The task - When the listing below reaches the line that has "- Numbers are", start reproducing exactly; stop after the line that has "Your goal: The", and drop the pictures.

━━━━━ Source material

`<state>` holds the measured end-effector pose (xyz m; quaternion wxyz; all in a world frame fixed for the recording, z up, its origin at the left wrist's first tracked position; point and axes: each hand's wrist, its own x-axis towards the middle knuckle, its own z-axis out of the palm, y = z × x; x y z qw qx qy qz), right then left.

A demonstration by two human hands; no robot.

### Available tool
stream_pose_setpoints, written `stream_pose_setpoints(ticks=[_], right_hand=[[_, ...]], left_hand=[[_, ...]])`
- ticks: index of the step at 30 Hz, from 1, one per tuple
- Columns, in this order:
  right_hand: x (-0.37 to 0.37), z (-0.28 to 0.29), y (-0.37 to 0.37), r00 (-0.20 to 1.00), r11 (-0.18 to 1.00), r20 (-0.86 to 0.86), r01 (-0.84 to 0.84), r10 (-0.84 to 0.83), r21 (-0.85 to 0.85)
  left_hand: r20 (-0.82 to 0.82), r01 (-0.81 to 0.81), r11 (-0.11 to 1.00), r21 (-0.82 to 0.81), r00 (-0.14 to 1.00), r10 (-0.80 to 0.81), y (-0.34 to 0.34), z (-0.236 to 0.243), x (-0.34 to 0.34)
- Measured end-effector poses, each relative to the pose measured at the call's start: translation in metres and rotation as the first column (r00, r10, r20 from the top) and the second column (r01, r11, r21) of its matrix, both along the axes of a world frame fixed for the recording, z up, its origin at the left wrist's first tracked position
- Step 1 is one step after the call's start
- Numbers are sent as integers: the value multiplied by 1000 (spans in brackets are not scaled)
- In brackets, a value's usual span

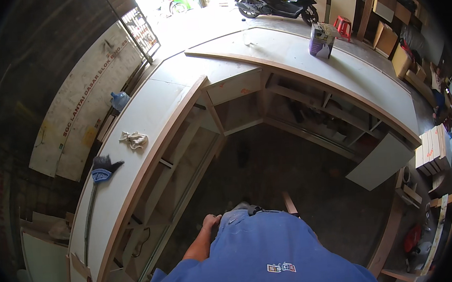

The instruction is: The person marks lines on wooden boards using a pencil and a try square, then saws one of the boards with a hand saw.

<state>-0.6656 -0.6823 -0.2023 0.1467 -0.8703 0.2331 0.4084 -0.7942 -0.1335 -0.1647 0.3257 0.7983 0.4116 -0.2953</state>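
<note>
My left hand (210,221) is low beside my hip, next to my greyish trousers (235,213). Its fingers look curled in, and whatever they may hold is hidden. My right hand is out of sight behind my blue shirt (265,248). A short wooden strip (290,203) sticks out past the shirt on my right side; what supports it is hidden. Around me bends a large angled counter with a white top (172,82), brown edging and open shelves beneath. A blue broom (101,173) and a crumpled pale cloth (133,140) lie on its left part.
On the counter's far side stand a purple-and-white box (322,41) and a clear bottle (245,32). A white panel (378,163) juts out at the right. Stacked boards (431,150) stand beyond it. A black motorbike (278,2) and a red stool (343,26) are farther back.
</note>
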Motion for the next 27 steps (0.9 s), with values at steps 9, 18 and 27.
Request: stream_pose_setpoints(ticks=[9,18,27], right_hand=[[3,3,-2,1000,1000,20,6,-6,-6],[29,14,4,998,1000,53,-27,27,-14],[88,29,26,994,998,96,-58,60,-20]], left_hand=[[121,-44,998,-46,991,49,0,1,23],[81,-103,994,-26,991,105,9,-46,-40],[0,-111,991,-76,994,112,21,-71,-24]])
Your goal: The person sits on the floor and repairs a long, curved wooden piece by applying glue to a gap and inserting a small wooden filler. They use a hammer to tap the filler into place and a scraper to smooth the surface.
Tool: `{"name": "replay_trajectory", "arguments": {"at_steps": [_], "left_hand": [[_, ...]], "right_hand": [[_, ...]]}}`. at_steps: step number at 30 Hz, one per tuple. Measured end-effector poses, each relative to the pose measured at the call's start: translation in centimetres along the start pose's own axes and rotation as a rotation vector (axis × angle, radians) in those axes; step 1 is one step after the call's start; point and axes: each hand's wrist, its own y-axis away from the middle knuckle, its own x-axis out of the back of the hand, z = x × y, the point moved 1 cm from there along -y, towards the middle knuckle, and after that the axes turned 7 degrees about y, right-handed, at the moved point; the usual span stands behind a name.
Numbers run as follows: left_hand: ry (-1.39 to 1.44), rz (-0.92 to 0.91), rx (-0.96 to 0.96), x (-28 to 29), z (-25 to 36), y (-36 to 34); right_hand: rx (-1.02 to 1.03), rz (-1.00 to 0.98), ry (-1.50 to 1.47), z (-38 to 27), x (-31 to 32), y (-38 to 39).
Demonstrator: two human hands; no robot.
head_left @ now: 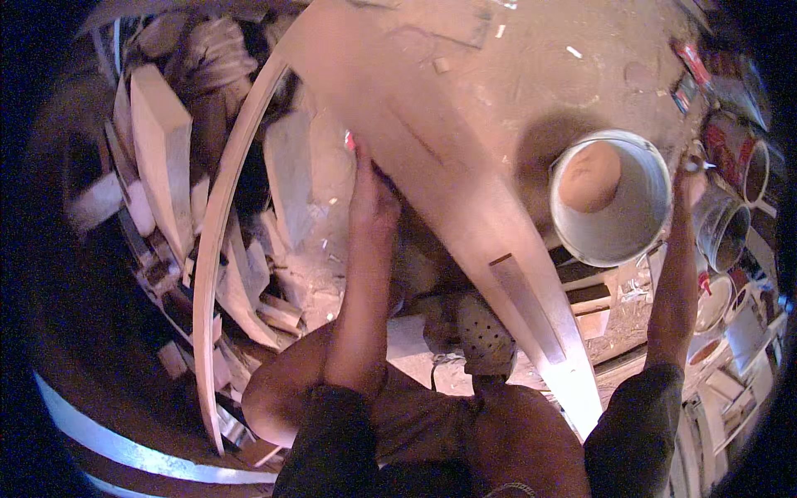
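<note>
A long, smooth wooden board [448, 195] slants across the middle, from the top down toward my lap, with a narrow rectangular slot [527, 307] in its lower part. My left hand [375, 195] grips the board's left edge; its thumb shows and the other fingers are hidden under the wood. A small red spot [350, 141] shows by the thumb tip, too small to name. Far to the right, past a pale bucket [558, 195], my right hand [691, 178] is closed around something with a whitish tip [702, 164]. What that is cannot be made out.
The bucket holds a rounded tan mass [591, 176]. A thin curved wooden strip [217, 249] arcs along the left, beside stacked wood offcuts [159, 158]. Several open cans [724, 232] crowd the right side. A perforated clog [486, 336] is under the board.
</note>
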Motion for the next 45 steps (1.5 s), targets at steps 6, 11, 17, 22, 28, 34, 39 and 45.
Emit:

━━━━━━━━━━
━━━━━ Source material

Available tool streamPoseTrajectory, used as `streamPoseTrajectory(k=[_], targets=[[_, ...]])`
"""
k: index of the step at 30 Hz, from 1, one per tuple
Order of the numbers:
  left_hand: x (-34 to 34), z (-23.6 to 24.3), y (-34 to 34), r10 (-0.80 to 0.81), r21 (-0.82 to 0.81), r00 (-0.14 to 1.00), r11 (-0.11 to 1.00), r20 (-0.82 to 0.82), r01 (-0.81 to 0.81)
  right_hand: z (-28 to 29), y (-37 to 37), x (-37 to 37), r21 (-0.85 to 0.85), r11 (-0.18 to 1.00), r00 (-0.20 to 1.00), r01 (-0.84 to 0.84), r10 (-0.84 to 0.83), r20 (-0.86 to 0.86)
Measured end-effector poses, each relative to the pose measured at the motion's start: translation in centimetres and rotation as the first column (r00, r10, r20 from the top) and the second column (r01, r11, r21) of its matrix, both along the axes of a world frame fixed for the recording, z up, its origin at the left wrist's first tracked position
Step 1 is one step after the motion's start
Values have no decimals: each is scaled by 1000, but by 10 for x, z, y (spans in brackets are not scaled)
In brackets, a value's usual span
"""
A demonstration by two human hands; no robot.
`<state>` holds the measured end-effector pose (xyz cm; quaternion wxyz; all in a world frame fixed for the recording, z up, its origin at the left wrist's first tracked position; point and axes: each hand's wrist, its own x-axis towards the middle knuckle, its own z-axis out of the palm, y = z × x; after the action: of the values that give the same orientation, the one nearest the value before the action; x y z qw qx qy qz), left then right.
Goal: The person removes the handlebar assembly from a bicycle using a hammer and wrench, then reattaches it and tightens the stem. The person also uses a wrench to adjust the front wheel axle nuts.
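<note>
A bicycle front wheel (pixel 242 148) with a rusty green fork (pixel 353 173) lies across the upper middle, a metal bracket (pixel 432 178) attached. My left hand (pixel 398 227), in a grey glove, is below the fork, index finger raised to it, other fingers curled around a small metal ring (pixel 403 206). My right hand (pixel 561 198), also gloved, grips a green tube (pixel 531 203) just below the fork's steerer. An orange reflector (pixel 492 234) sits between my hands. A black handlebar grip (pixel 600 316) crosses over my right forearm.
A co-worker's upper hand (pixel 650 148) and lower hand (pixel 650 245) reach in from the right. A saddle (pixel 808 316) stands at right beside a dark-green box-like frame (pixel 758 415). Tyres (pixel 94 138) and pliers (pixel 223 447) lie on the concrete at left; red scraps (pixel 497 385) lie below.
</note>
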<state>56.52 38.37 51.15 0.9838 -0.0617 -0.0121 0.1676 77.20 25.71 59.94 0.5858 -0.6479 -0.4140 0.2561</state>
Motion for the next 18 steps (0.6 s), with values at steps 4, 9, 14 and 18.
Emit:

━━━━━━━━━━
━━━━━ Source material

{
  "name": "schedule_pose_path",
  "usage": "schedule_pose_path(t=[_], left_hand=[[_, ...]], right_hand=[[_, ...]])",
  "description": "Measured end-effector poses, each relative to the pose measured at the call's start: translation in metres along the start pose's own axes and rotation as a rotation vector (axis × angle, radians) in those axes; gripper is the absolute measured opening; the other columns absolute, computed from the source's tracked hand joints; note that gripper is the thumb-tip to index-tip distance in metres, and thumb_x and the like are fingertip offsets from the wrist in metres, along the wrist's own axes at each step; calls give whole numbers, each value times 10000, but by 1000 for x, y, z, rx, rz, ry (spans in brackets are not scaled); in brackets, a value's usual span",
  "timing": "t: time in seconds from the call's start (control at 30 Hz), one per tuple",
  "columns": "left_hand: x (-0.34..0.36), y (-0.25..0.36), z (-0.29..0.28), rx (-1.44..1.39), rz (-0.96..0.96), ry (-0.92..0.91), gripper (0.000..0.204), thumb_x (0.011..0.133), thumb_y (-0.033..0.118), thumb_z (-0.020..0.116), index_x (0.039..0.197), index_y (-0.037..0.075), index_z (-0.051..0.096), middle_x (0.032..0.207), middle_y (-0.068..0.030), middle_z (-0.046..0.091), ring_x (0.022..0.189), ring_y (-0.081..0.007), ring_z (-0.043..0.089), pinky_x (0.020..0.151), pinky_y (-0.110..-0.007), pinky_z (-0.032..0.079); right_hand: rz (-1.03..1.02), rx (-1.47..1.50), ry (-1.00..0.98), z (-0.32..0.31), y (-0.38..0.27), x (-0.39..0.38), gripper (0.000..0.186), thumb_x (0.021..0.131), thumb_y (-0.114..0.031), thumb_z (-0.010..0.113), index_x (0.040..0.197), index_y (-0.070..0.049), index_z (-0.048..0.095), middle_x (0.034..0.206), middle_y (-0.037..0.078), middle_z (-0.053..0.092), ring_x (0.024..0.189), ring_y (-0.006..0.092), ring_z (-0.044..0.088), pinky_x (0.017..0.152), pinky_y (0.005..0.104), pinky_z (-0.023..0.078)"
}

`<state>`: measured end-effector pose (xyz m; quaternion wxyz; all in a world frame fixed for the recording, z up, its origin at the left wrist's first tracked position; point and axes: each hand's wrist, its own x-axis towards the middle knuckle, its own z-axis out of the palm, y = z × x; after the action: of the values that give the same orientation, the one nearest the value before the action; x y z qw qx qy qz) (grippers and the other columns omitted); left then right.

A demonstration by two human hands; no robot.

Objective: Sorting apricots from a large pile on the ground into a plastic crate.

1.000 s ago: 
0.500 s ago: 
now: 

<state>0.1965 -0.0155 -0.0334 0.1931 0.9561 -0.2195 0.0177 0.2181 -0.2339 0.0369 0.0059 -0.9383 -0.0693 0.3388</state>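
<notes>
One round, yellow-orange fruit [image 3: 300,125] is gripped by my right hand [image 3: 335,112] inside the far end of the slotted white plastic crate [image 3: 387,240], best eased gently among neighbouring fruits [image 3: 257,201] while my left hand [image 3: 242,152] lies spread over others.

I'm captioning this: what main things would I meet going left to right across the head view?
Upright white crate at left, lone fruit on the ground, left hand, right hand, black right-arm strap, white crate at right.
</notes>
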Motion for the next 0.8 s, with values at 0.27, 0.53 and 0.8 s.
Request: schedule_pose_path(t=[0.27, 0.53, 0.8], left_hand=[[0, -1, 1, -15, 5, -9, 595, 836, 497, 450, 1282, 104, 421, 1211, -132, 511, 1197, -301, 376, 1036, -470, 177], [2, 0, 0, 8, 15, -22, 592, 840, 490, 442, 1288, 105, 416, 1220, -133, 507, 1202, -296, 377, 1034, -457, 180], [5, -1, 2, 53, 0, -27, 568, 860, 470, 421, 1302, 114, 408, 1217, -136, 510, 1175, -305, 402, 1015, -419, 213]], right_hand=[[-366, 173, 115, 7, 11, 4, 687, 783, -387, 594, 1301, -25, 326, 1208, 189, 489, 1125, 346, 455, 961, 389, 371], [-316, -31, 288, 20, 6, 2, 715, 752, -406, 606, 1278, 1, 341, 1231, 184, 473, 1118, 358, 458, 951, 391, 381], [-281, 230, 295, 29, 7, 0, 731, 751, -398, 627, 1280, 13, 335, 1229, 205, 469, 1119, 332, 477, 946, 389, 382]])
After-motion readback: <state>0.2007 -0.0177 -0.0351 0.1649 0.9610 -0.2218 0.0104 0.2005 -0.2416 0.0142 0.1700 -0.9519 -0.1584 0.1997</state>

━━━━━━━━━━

Expected answer -
- Numbers are sent as integers: the value multiplied by 1000 (spans in brackets are not scaled)
- In brackets, a value's usual span


The instruction is: The person marks lines on wooden boards using a pencil and a try square, then saws one of the boards with a hand saw.

<state>-0.6656 -0.6823 -0.2023 0.1467 -0.8703 0.2331 0.4084 -0.7942 -0.1335 -0.1647 0.3257 0.7983 0.4116 -0.2953</state>
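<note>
My left hand (210,221) is low beside my hip, next to my greyish trousers (235,213). Its fingers look curled in, and whatever they may hold is hidden. My right hand is out of sight behind my blue shirt (265,248). A short wooden strip (290,203) sticks out past the shirt on my right side; what supports it is hidden. Around me bends a large angled counter with a white top (172,82), brown edging and open shelves beneath. A blue broom (101,173) and a crumpled pale cloth (133,140) lie on its left part.
On the counter's far side stand a purple-and-white box (322,41) and a clear bottle (245,32). A white panel (378,163) juts out at the right. Stacked boards (431,150) stand beyond it. A black motorbike (278,2) and a red stool (343,26) are farther back.
</note>
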Motion for the next 27 steps (0.9 s), with values at steps 9, 18 and 27.
Request: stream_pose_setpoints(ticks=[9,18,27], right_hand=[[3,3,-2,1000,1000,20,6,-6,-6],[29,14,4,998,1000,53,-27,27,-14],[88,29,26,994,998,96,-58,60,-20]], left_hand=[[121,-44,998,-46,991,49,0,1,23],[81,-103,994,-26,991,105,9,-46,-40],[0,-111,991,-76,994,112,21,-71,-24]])
Your goal: The person sits on the floor and repairs a long, curved wooden piece by applying glue to a gap and inserting a small wooden filler. They use a hammer to tap the filler into place and a scraper to smooth the surface.

No further output is expected here.